Installing the sqoop2-server package creates a sqoop-server service configured to start Sqoop 2 at system startup time.
Configuring Sqoop 2
This section explains how to configure the Sqoop 2 server.

Configuring which Hadoop Version to Use
The Sqoop 2 client does not interact directly with Hadoop MapReduce, and so it does not require any MapReduce configuration.
- To use YARN:
alternatives --set sqoop2-tomcat-conf /etc/sqoop2/tomcat-conf.dist
- To use MRv1:
alternatives --set sqoop2-tomcat-conf /etc/sqoop2/tomcat-conf.mr1

In earlier releases, the mechanism for setting the MapReduce version was the CATALINA_BASEvariable in the /etc/defaults/sqoop2-server file. This does not work as of CDH 5 Beta 2, and in fact could cause problems. Check your /etc/defaults/sqoop2-server file and make sure CATALINA_BASE is not set.
Configuring Sqoop 2 to Use PostgreSQL instead of Apache Derby
Deciding which Database to Use
- Derby runs in embedded mode and it is not possible to monitor its health.
- Though it might be possible, Cloudera currently has no live backup strategy for the embedded Derby database.
- Under load, Cloudera has observed locks and rollbacks with the embedded Derby database that do not happen with server-based databases.
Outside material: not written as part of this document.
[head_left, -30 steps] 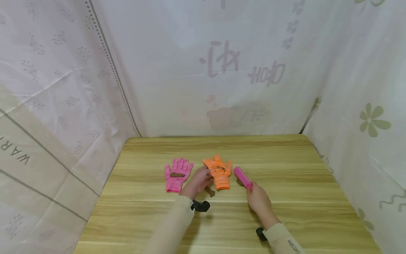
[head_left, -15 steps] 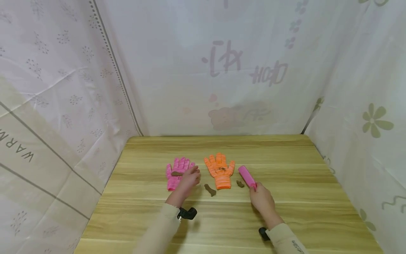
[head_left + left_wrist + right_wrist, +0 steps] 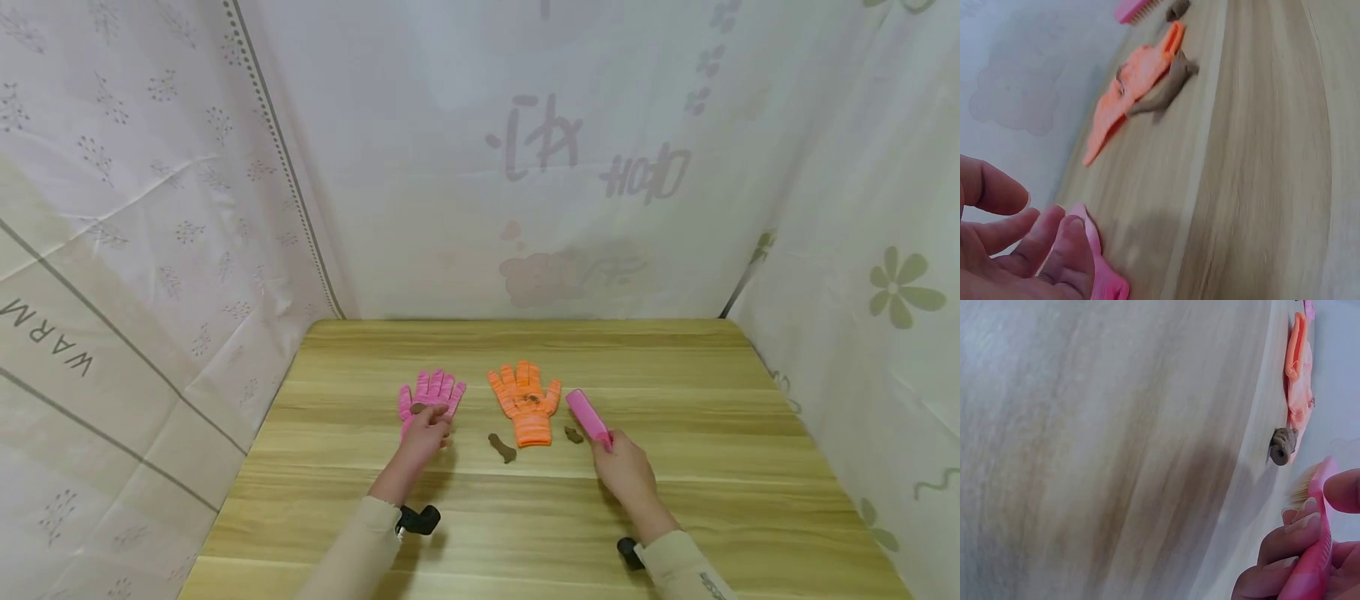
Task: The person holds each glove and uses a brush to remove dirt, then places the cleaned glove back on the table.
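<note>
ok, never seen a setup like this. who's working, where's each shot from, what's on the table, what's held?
No robot here: a person works bare-handed. The wide view comes from a head-worn camera looking forward and down; the other two come from a camera on each wrist. On the wooden table lie a pink glove and an orange glove with brown marks. One brown piece is on the pink glove, partly hidden; a second piece and a third piece flank the orange glove's cuff. The right hand holds a pink brush. The left hand is at the pink glove, apparently holding nothing.
</note>
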Motion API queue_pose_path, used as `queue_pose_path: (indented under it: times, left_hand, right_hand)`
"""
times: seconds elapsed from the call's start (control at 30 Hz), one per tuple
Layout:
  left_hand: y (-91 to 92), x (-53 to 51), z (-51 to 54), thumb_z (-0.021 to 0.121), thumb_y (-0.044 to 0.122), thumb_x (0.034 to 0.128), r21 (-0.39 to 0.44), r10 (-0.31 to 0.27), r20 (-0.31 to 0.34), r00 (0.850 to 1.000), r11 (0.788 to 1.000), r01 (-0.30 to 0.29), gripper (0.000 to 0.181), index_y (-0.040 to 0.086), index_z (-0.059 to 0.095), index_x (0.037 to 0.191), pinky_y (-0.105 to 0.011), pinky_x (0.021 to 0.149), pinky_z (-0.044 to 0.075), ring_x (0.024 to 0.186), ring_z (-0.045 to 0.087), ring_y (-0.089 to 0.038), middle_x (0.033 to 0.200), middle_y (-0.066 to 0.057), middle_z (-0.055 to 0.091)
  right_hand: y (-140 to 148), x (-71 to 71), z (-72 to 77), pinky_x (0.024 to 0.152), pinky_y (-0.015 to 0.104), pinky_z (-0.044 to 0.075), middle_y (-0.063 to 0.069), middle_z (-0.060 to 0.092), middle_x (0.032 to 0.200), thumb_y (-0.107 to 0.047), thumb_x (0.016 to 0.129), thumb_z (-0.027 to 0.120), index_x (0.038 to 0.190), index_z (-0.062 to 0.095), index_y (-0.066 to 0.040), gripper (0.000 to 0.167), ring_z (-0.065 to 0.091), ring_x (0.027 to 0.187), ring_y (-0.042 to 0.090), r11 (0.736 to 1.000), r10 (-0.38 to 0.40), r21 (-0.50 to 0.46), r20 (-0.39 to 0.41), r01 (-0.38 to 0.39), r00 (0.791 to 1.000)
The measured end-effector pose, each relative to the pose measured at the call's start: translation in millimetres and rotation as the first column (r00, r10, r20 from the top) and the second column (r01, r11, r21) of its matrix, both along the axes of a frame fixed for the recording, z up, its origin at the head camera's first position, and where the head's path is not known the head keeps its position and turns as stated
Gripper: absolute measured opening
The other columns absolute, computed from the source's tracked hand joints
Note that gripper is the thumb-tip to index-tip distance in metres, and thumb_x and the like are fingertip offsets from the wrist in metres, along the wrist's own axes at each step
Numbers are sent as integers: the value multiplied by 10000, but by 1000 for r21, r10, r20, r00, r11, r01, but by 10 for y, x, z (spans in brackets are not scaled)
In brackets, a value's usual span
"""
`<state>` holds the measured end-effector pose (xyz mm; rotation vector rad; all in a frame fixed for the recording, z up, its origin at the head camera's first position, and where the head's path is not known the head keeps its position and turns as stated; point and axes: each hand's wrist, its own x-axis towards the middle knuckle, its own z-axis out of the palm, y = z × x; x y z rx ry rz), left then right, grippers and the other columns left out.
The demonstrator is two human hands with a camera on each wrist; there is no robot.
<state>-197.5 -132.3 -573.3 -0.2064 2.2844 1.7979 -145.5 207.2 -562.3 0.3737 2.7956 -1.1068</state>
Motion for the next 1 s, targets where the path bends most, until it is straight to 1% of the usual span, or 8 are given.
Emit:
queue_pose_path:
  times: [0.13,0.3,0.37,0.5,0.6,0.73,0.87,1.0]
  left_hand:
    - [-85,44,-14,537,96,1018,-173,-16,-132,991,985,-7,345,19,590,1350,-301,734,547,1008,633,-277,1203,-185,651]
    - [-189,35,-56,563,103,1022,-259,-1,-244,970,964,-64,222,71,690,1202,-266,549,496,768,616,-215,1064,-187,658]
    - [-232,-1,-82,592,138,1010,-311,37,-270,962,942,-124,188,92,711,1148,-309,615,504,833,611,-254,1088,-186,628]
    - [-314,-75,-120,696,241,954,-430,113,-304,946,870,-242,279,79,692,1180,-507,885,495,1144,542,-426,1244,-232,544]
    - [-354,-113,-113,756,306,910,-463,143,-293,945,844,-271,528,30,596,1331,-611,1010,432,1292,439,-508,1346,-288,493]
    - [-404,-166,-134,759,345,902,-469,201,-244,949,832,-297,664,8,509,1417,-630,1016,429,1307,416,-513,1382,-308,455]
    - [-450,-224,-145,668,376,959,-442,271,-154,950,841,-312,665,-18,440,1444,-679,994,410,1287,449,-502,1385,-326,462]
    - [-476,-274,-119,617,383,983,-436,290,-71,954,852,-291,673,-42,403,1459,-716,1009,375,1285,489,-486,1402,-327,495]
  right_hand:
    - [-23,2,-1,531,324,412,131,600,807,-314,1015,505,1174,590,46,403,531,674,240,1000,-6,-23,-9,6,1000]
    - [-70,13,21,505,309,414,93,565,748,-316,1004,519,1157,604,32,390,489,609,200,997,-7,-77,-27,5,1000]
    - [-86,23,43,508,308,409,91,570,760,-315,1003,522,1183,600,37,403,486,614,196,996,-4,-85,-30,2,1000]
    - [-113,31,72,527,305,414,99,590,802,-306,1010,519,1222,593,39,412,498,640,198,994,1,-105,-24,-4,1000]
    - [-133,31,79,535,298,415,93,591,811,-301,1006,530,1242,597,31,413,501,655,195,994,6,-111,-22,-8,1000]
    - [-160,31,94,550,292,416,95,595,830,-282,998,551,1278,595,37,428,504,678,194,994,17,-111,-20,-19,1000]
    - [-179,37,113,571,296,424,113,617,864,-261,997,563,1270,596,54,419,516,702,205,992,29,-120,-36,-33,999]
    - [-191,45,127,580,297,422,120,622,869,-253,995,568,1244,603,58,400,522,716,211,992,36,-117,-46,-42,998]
Cloudera currently has no recommended way to migrate data from an existing Derby database into the new PostgreSQL database.
Use the procedure that follows to configure Sqoop 2 to use PostgreSQL instead of Apache Derby.
- Install PostgreSQL 8.4.x or 9.0.x
- Create the Sqoop User and Sqoop Database
- Stop the Sqoop 2 Server
- Configure Sqoop 2 to use PostgreSQL
- Restart the Sqoop 2 Server
Install PostgreSQL 8.4.x or 9.0.x
Create the Sqoop User and Sqoop Database
For example, using the PostgreSQL psql command-line tool:
$ psql -U postgres Password for user postgres: ***** postgres=# CREATE ROLE sqoop LOGIN ENCRYPTED PASSWORD 'sqoop' NOSUPERUSER INHERIT CREATEDB NOCREATEROLE; CREATE ROLE postgres=# CREATE DATABASE "sqoop" WITH OWNER = sqoop ENCODING = 'UTF8' TABLESPACE = pg_default LC_COLLATE = 'en_US.UTF8' LC_CTYPE = 'en_US.UTF8' CONNECTION LIMIT = -1; CREATE DATABASE postgres=# \q
Stop the Sqoop 2 Server
$ sudo /sbin/service sqoop2-server stop
Configure Sqoop 2 to use PostgreSQL
Edit the sqoop.properties file (normally /etc/sqoop2/conf) as follows:
org.apache.sqoop.repository.jdbc.handler=org.apache.sqoop.repository.postgresql.PostgresqlRepositoryHandler org.apache.sqoop.repository.jdbc.transaction.isolation=isolation level org.apache.sqoop.repository.jdbc.maximum.connections=max connections org.apache.sqoop.repository.jdbc.url=jdbc URL org.apache.sqoop.repository.jdbc.driver=org.postgresql.Driver org.apache.sqoop.repository.jdbc.user=username org.apache.sqoop.repository.jdbc.password=password org.apache.sqoop.repository.jdbc.properties.property=value

- Replace isolation level with a value such as READ_COMMITTED.
- Replace max connections with a value such as 10.
- Replace jdbc URL with the hostname on which you installed PostgreSQL.
- Replace username with (in this example) sqoop
- Replace password with (in this example) sqoop
- Use org.apache.sqoop.repository.jdbc.properties.property to set each additional property you want to configure; see https://jdbc.postgresql.org/documentation/head/connect.html for details. For example, replace property with loglevel and value with 3
Restart the Sqoop 2 Server
$ sudo /sbin/service sqoop2-server start
Installing the JDBC Drivers

The JDBC drivers need to be installed only on the machine running Sqoop. You do not need to install them on all hosts in your Hadoop cluster.
Installing the MySQL JDBC Driver
Download the MySQL JDBC driver here. You must sign up for an account if you do not already have one, then log in before you can download the driver. Copy it to the /var/lib/sqoop2/ directory. For example:
$ sudo cp mysql-connector-java-version/mysql-connector-java-version-bin.jar /var/lib/sqoop2/At the time of publication, version was 5.1.31, but the version might change by the time you read this.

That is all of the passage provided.